奇妙だ...まるで1対1のコピーのようだ。
その通りだが、モデルの反応が違う
k...アーティファクト、はい、取り除けます。
その通り、モデルの反応は異なる
k...アーティファクト。
シリアライズがfeaturesに設定されているのを見た。だから結果が違うのだろう。
奇妙だ...。1対1でコピーされているようです。
UPD: OnnxRunのヘルプにある例では、チップはマトリックスで渡されているのに対して、あなたのは配列で渡されている。ヘルプに書いてあるとおりにならないのは不思議です。

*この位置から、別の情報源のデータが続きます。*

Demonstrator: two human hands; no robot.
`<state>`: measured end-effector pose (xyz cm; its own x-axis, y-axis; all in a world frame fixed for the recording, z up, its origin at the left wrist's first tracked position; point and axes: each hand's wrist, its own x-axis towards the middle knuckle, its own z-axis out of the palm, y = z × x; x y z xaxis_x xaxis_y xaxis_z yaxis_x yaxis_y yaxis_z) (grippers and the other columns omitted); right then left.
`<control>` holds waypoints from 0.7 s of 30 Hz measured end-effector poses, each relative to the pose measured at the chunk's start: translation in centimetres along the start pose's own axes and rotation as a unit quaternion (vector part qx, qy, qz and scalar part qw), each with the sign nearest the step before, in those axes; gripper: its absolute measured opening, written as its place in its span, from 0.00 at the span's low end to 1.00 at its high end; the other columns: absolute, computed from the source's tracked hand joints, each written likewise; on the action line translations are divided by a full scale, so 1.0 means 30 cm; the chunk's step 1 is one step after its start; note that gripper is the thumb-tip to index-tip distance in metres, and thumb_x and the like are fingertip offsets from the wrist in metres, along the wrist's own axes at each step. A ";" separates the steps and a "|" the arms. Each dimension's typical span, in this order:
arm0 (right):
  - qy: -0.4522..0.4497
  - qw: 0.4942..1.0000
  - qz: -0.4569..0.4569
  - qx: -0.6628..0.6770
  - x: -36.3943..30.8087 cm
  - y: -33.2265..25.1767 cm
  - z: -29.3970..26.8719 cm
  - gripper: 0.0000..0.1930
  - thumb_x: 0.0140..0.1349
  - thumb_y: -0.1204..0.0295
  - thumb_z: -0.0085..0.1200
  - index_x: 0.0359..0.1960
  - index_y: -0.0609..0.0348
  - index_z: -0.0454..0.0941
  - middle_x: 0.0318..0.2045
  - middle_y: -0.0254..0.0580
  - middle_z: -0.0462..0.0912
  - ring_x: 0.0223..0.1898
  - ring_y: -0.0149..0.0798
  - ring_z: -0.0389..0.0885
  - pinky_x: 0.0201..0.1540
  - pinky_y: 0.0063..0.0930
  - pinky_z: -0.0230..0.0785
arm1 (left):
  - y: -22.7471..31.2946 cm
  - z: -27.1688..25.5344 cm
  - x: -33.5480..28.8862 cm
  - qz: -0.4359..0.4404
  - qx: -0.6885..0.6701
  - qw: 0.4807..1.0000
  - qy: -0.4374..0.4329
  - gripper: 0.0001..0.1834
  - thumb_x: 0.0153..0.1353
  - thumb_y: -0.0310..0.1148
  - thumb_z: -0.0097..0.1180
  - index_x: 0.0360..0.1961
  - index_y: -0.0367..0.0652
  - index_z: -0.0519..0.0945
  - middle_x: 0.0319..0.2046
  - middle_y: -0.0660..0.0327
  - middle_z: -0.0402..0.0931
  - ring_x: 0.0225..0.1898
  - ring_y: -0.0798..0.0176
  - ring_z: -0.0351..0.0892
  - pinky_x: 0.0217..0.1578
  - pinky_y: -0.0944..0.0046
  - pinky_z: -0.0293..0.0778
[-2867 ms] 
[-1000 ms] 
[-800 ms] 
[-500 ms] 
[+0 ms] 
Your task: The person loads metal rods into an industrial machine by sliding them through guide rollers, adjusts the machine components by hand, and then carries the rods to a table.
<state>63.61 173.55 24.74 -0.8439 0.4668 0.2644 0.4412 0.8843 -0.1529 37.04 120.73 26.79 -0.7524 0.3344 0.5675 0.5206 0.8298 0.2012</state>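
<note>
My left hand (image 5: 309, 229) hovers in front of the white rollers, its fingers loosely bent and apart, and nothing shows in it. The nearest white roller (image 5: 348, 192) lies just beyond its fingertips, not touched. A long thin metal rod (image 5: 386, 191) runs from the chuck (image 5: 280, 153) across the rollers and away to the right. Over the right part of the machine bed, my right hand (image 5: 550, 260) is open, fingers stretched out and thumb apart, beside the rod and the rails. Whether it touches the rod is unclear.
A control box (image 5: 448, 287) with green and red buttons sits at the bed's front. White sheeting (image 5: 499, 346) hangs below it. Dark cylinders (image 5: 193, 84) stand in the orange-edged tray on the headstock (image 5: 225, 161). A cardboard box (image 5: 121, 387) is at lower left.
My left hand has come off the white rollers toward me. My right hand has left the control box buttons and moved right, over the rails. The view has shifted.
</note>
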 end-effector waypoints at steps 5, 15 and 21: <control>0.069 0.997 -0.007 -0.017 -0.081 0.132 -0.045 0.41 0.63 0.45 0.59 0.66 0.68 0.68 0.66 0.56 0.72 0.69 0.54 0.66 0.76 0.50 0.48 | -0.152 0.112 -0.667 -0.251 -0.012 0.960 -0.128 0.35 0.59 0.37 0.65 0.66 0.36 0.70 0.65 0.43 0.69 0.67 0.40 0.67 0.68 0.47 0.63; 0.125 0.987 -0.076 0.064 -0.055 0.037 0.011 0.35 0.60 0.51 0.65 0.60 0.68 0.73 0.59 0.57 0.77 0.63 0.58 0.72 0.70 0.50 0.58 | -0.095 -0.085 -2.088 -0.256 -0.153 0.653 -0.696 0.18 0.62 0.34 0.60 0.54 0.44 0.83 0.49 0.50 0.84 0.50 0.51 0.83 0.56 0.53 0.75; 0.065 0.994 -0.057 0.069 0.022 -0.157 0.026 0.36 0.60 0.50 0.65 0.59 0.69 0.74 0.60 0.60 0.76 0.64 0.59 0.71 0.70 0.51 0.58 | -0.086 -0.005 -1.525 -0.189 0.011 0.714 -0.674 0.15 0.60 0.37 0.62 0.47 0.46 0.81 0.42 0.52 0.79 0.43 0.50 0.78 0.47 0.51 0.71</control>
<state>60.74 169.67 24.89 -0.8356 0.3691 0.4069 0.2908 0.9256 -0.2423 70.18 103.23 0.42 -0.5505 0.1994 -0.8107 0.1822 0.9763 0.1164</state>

ONNXモデルの入出力値として渡せるのは、配列、ベクトル、行列 ( 以下Data)のみです 。
ベクトルでも間違った反応が返ってきたようだ。再確認が必要だが、今のところ動作している。
https://www.mql5.com/ja/docs/onnx/onnx_types_autoconversion
ありがとう。私のデータセットで単純なMLP、RNN、LSTMとboustingの結果を比較しました。大差はなく、boustingの方が優れていることもありました。boustingの方が学習速度が速く、アーキテクチャをあまり気にする必要がありません。というのも、NSは拡張性があり、NSの様々なバリエーションを構築することができるからだ。この点ではNSの方が優れている。